EXERCISE GOAL:
Where the string "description" appears in a line of the material below, copy that line.

DATA SUPPLIED:
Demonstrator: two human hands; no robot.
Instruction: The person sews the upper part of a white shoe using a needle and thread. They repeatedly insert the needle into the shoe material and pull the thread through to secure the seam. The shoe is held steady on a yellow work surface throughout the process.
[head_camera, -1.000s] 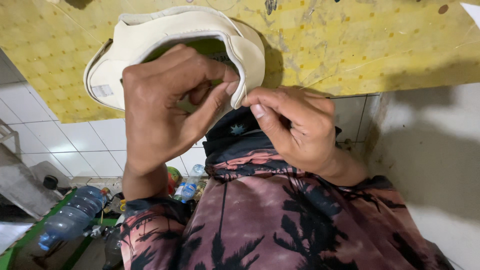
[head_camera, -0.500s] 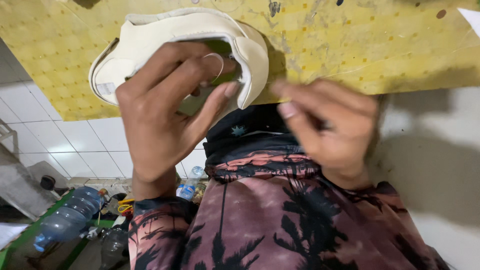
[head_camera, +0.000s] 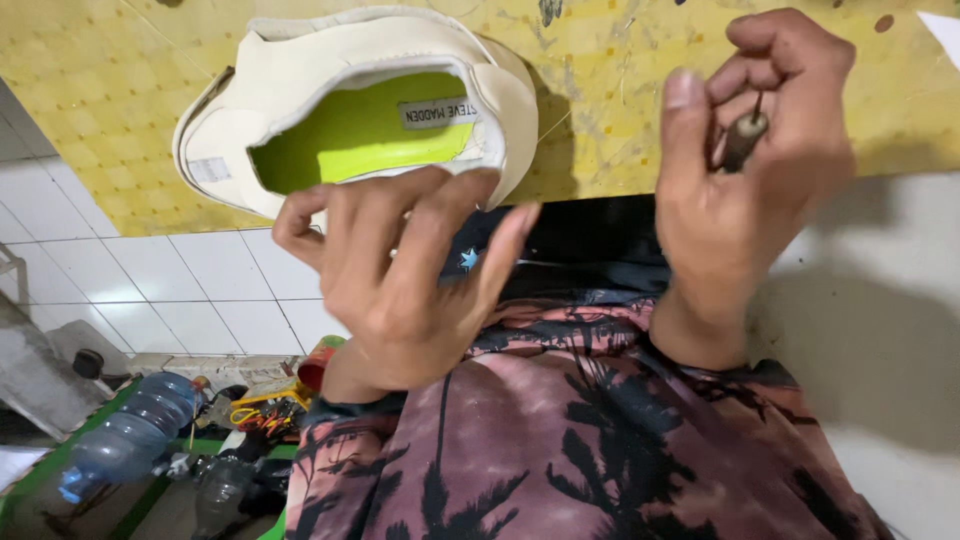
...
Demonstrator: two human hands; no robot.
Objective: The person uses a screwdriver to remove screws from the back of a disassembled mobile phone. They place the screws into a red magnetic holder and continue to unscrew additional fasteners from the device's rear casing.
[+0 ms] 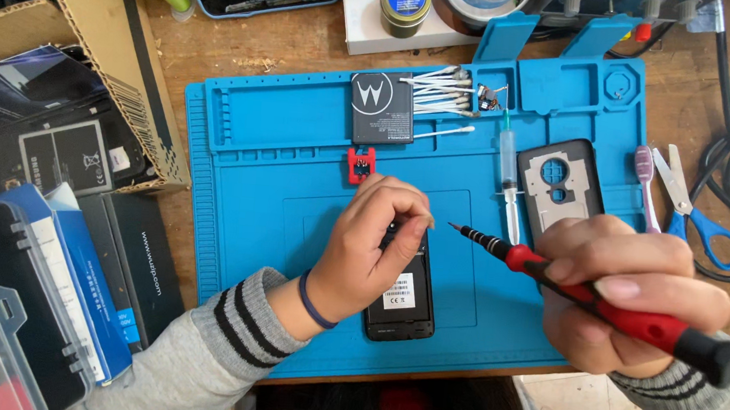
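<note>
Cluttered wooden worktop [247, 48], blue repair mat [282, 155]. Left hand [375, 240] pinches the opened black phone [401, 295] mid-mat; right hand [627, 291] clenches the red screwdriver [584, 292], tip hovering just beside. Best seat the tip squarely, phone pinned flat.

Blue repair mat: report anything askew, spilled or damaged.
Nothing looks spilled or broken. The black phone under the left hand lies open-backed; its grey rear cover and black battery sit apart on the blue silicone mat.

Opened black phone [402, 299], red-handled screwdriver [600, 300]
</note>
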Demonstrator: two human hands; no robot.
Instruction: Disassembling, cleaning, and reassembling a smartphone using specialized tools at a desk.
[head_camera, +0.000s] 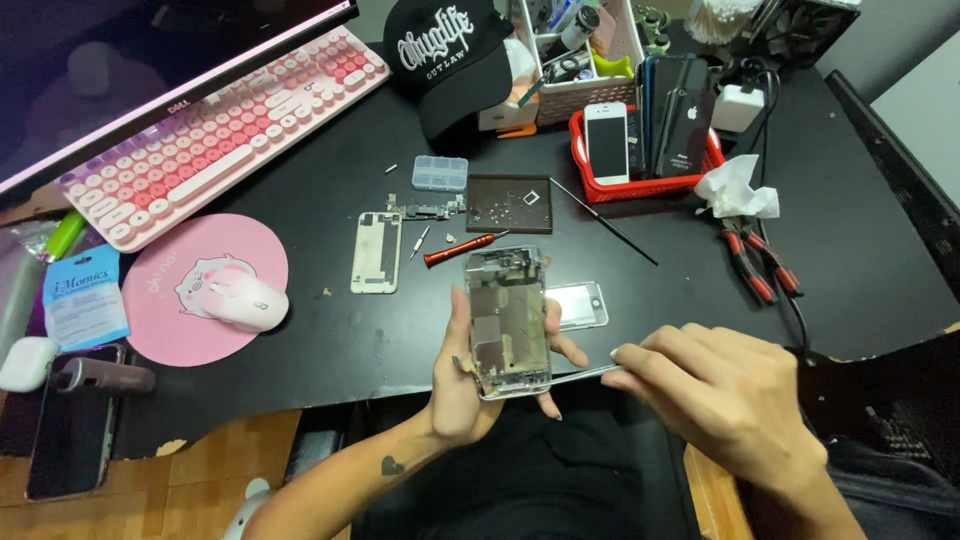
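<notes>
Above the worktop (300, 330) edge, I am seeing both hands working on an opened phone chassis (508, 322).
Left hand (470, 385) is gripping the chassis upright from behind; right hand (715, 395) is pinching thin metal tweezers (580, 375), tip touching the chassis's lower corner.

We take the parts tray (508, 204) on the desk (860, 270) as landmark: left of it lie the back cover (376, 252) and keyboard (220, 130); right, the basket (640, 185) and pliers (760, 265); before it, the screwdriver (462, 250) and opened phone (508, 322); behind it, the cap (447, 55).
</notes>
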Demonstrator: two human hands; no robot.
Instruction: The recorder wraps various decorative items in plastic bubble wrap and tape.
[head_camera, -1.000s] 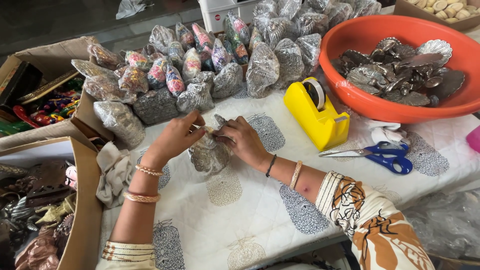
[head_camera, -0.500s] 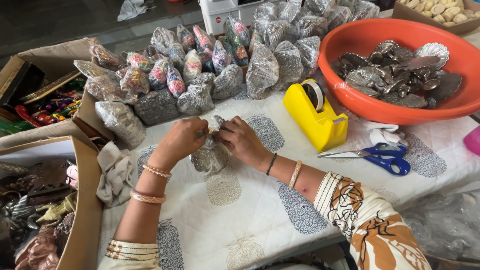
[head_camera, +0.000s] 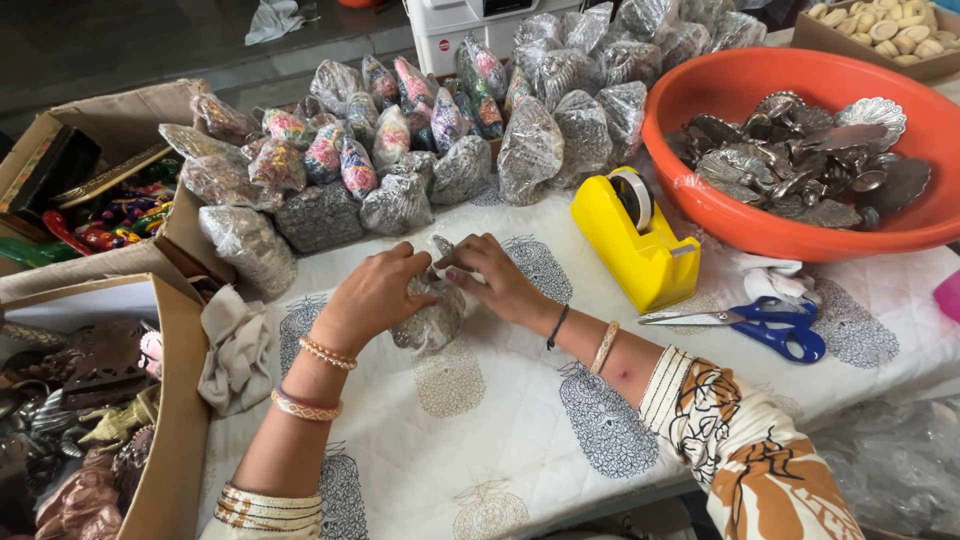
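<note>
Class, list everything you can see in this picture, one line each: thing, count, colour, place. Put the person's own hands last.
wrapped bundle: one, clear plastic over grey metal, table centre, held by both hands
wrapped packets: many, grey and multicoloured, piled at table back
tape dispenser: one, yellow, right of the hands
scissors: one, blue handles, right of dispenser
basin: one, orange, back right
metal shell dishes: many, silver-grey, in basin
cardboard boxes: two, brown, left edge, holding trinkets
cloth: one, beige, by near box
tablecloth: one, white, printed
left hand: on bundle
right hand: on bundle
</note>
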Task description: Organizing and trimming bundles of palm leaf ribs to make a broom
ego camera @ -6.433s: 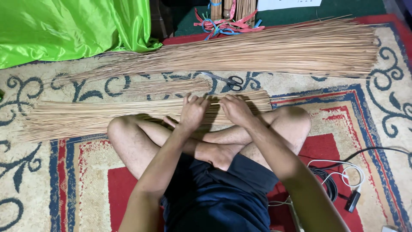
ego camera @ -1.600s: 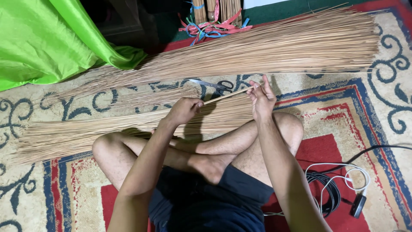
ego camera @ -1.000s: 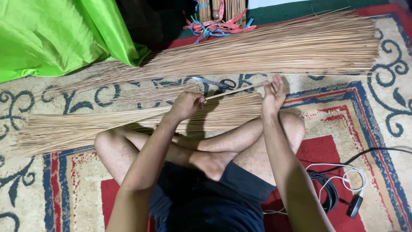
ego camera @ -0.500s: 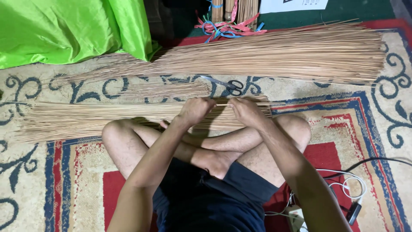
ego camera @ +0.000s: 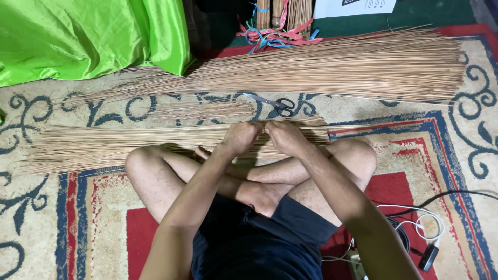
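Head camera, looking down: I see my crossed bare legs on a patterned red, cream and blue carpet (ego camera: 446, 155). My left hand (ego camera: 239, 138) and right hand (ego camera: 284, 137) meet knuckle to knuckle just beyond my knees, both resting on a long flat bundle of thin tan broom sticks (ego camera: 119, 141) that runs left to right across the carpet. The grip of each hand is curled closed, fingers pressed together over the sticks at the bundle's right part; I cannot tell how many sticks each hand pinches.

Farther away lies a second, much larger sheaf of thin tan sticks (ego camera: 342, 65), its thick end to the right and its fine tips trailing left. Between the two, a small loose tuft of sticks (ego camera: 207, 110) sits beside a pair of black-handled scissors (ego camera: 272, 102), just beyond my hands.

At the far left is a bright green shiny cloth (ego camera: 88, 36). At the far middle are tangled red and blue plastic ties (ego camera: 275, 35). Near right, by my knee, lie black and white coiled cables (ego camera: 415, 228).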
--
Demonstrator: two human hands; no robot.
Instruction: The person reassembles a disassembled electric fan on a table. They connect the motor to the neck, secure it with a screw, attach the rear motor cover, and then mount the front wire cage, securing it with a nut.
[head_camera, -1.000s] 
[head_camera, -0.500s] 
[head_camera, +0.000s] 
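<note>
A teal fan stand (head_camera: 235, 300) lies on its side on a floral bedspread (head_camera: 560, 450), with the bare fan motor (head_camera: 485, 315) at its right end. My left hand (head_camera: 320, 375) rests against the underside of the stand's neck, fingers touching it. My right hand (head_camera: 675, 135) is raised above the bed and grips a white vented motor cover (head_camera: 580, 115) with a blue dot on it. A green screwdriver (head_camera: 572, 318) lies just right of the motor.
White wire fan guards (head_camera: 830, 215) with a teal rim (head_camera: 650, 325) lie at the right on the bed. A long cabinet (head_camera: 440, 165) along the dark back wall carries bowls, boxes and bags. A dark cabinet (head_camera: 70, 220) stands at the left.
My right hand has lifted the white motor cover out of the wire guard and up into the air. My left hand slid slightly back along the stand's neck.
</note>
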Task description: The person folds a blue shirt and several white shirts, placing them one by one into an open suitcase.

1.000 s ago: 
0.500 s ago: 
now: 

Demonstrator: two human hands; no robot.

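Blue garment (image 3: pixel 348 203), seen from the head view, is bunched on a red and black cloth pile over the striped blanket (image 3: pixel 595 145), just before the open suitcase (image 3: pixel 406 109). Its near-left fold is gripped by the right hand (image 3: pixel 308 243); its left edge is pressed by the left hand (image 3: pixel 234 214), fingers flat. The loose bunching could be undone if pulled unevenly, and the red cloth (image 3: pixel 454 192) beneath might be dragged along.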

REPLY:
Task description: Organizing and trimming bundles of palm leaf ribs to make a broom
Task description: The person folds a blue shirt and several white shirts, placing them one by one into an open suitcase.

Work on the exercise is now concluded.